What You Can Eat (and What to Avoid)
Your gallbladder stored bile, which helps digest fat. Without it, your liver still produces bile, but it drips continuously into your small intestine rather than being released in a concentrated burst when you eat a fatty meal. This means your body needs time to adjust to digesting fat differently.
During the first few weeks, high-fat and greasy foods are the most common triggers for diarrhea, bloating, gas, and abdominal pain. You’ll also want to avoid spicy foods, caffeine, soda, and juice, all of which can irritate your digestive system while it’s still adapting. High-fiber foods like whole grains, nuts, seeds, beans, broccoli, cauliflower, cabbage, and Brussels sprouts can also cause discomfort early on, so introduce them gradually.
Start with bland, easy-to-digest meals in small portions. Think plain chicken, rice, bananas, toast, and cooked vegetables. Over the course of three to four weeks, most people can slowly reintroduce their normal diet. Add one food at a time so you can identify what bothers you.

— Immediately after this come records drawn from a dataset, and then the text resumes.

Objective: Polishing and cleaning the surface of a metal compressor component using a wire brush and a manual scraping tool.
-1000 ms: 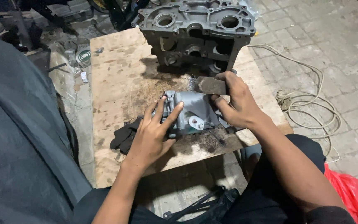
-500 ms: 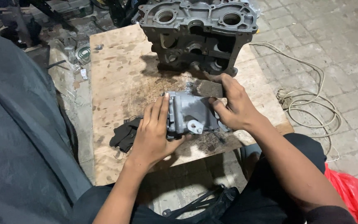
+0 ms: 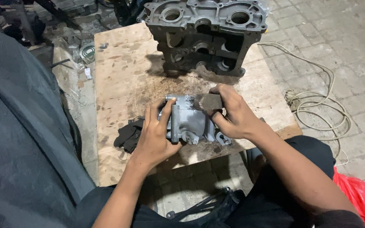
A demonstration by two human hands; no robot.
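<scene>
Hands (image 3: 191,126) still gripping the grey metal casting (image 3: 189,120), right one's dark block (image 3: 211,101) now lower.

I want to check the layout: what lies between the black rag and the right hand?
In the head view, the left hand and the grey metal casting it steadies lie between the black rag and right hand.

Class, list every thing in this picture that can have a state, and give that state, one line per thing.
Left hand: gripping the grey metal casting.
Right hand: pinching a small dark block, pressed on the casting.
Grey metal casting: lying on the board, held.
Small dark block: held at the casting's top edge.
Engine block: standing on the board, untouched.
Wooden board: stained, gritty.
Black rag: crumpled beside the left hand.
Pale cable: loosely coiled on the paving.
</scene>
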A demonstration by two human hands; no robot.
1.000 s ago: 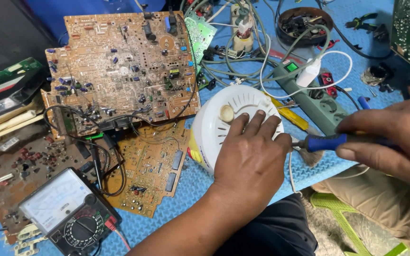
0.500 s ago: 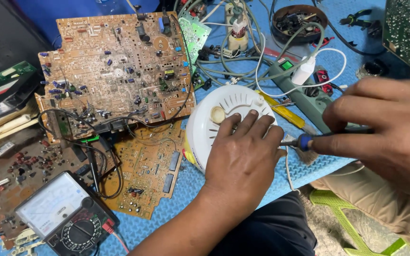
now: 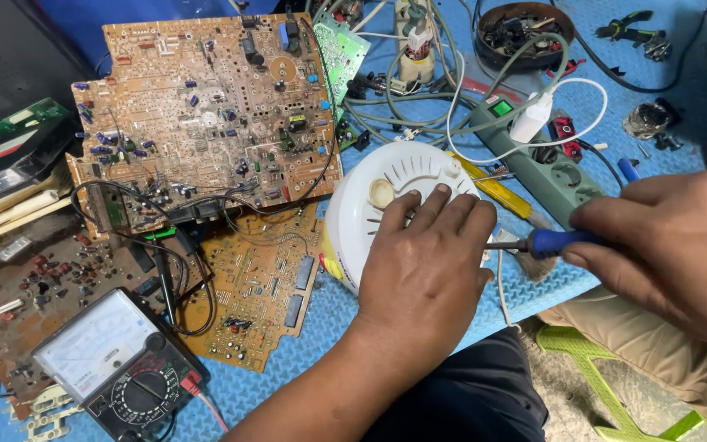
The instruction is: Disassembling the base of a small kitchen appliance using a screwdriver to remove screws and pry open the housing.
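While the left hand [image 3: 427,270] presses flat – fingers spread – on the white round casing [image 3: 386,192], the right hand [image 3: 664,245] grips a blue-handled screwdriver [image 3: 554,241].

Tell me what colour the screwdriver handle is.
Blue, with a dark tip end; the screwdriver handle shows best in the head view, held in the right hand.

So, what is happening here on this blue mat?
A person is working on a round white casing. The left hand presses down on it, and the right hand holds a blue-handled screwdriver with its tip at the casing's side. Circuit boards, a multimeter and a green power strip lie around on the mat.
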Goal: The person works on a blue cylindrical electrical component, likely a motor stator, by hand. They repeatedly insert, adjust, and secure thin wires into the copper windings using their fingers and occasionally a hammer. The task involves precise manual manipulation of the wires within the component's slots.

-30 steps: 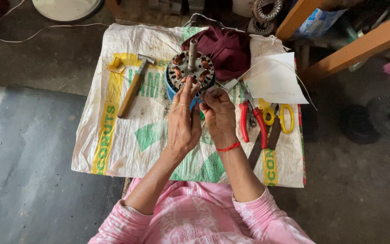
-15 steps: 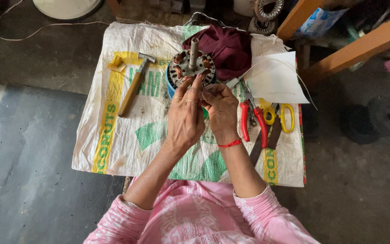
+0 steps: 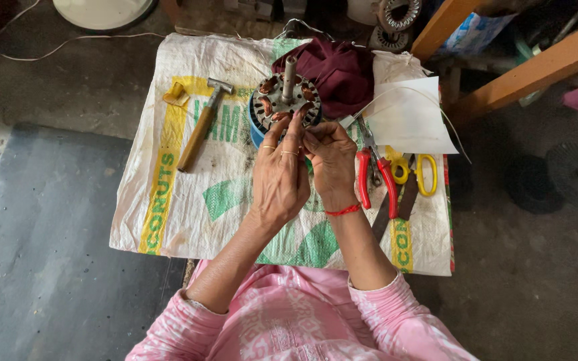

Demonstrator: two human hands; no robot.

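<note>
A round motor stator [image 3: 281, 100] with copper windings and an upright steel shaft sits on a blue base at the back of the sack-covered table [image 3: 188, 200]. My left hand [image 3: 279, 177], with rings on two fingers, reaches to the stator's near rim with its fingertips together. My right hand [image 3: 330, 160], a red thread on its wrist, pinches against the left fingertips there. A thin pale wire [image 3: 406, 88] arcs from the hands over the white paper to the right. What lies between the fingertips is too small to make out.
A wooden-handled hammer [image 3: 199, 127] and a yellow scrap [image 3: 174, 93] lie to the left. A maroon cloth [image 3: 339, 70] and white paper [image 3: 409, 117] sit behind; red-handled pliers [image 3: 372, 177] and yellow scissors [image 3: 423, 172] to the right. Wooden beams [image 3: 523, 63] cross the far right.
Both hands stay at the stator's near rim; only the fingertips have shifted slightly. Nothing else on the table has moved.
</note>
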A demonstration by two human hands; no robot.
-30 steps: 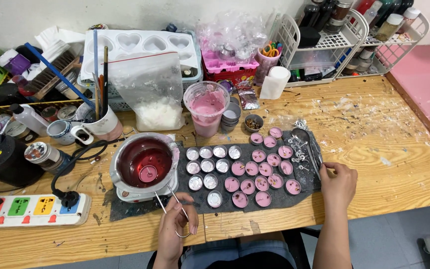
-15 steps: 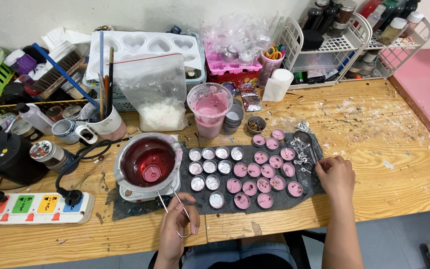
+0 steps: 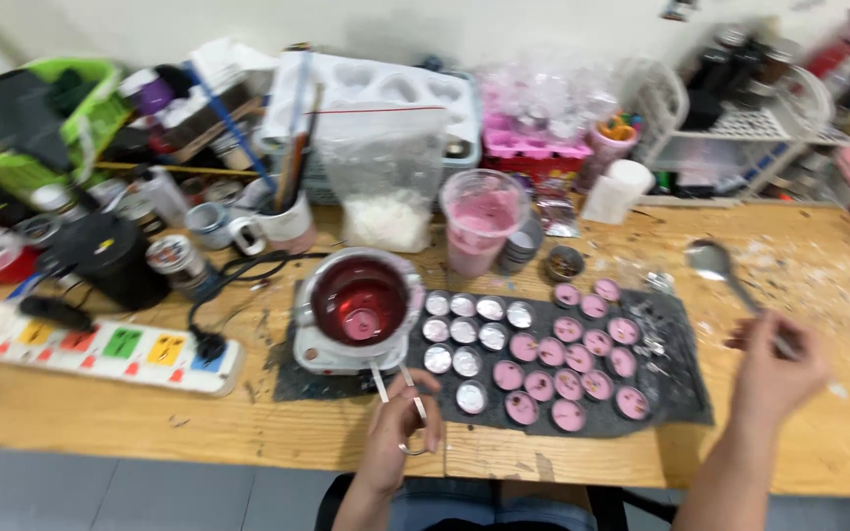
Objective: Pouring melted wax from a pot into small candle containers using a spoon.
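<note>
My left hand (image 3: 397, 431) rests at the near table edge, closed on thin metal tweezers (image 3: 394, 382) whose tips point toward the melting pot (image 3: 359, 303) of dark red wax. My right hand (image 3: 771, 372) is raised at the right, gripping a metal spoon (image 3: 726, 275) with its bowl up and away from me. Between the hands a dark mat (image 3: 681, 393) carries several small round tins, the left ones (image 3: 464, 334) silvery, the right ones (image 3: 568, 359) filled with pink wax.
A plastic cup of pink wax (image 3: 479, 224) and a bag of white flakes (image 3: 383, 192) stand behind the mat. A power strip (image 3: 100, 346) lies at the left with cables. Jars, mugs, moulds and wire racks (image 3: 730, 118) crowd the back of the wooden table (image 3: 819, 265).
My right hand has lifted off the mat's right edge, moved right and raised a spoon. The view has swung a little. My left hand stays put with the tweezers.
</note>
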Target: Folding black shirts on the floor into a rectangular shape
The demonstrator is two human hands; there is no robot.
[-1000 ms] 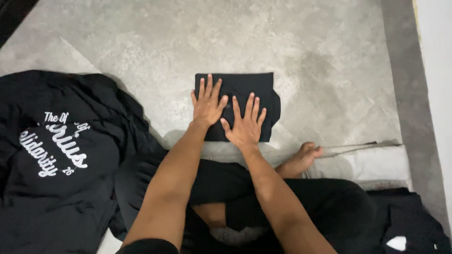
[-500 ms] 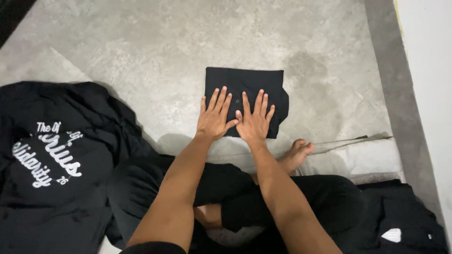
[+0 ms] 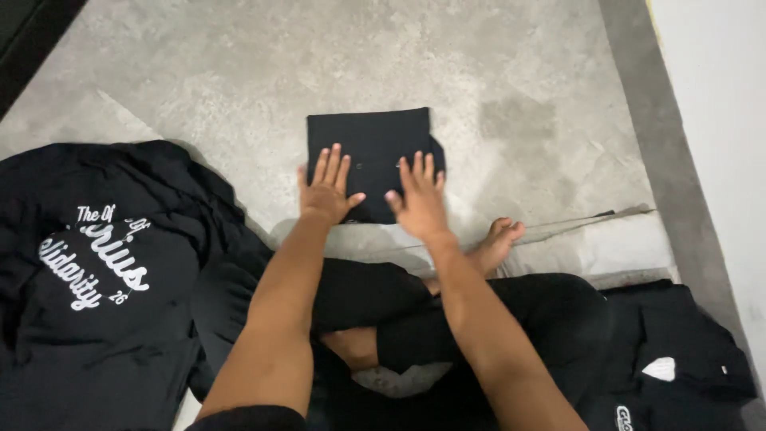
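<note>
**Both palms lying flat on a folded black garment, floor level**

Grey concrete floor (image 3: 239, 72) is filling most of the frame; the widest open stretch is running across the top, from the upper left to above the folded piece, with more bare floor to the right of it. A dark strip (image 3: 32, 32) is cutting the upper left corner. Down the right side a darker grey band (image 3: 662, 144) is bordering a pale wall (image 3: 718, 96), closing off that edge.

A heap of black garments (image 3: 104, 319) is taking up the lower left, crowding the floor there; its top piece is carrying curved white lettering, centre left of the frame. A second black garment (image 3: 686, 351) is lying in the lower right corner, showing a small white tag and a bit of white print near the bottom edge. A pale sheet (image 3: 622, 247) is lying on the floor at mid right, its edge running level toward the bare foot (image 3: 495, 243).

The person's crossed legs in black are filling the bottom centre.

The folded black garment (image 3: 371, 136) is sitting at centre, slightly above the middle, a near-square with straight top and side edges; its near edge is covered by the hands.

Left hand (image 3: 325, 195) is pressing flat on the garment's lower left corner, fingers extended and slightly spread, gripping nothing. Right hand (image 3: 419, 199) is lying flat likewise on the lower right part, fingers extended, nothing clasped. The two hands are close together, thumbs pointing toward each other, not touching.
</note>
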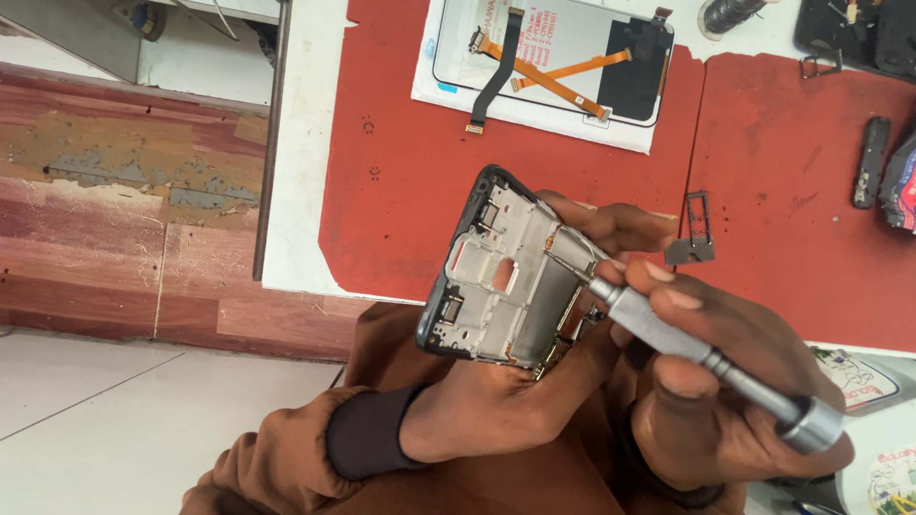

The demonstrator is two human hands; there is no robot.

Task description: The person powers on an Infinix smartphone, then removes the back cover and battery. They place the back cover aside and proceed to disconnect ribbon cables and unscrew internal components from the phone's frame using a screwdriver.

Long-Term Digestive Changes
Most people digest food just fine without a gallbladder. In one study, 65% of patients reported no ongoing symptoms at all, and 28% had only mild symptoms. But about 10 to 15% of patients develop what’s called post-cholecystectomy syndrome, a collection of digestive symptoms that persist beyond the initial recovery period.
The two main patterns involve the upper and lower digestive tract. Without a gallbladder regulating bile flow, bile continuously enters the upper GI tract, which can contribute to heartburn and stomach irritation. In the lower tract, excess bile reaching the colon can cause loose stools and crampy abdominal pain. Women experience these ongoing symptoms at roughly twice the rate of men (28% vs. 15%).
For most people who do have lingering symptoms, they’re manageable. Dietary adjustments, particularly keeping fat intake moderate and eating smaller meals, often make a significant difference. The symptoms also tend to improve over time as the body adapts to the new bile flow pattern.
Signs Something Isn’t Right
Some discomfort during recovery is expected, but certain symptoms suggest a complication that needs medical attention. Watch for fever, worsening abdominal pain (rather than gradually improving pain), yellowing of the skin or eyes, persistent nausea and vomiting, redness or drainage from incision sites, or an inability to pass gas or have a bowel movement for several days. Bile duct injuries are rare but serious, and jaundice (yellowing) is the hallmark sign. If your pain is getting worse instead of better after the first few days, that’s worth a call to your surgeon’s office rather than waiting it out.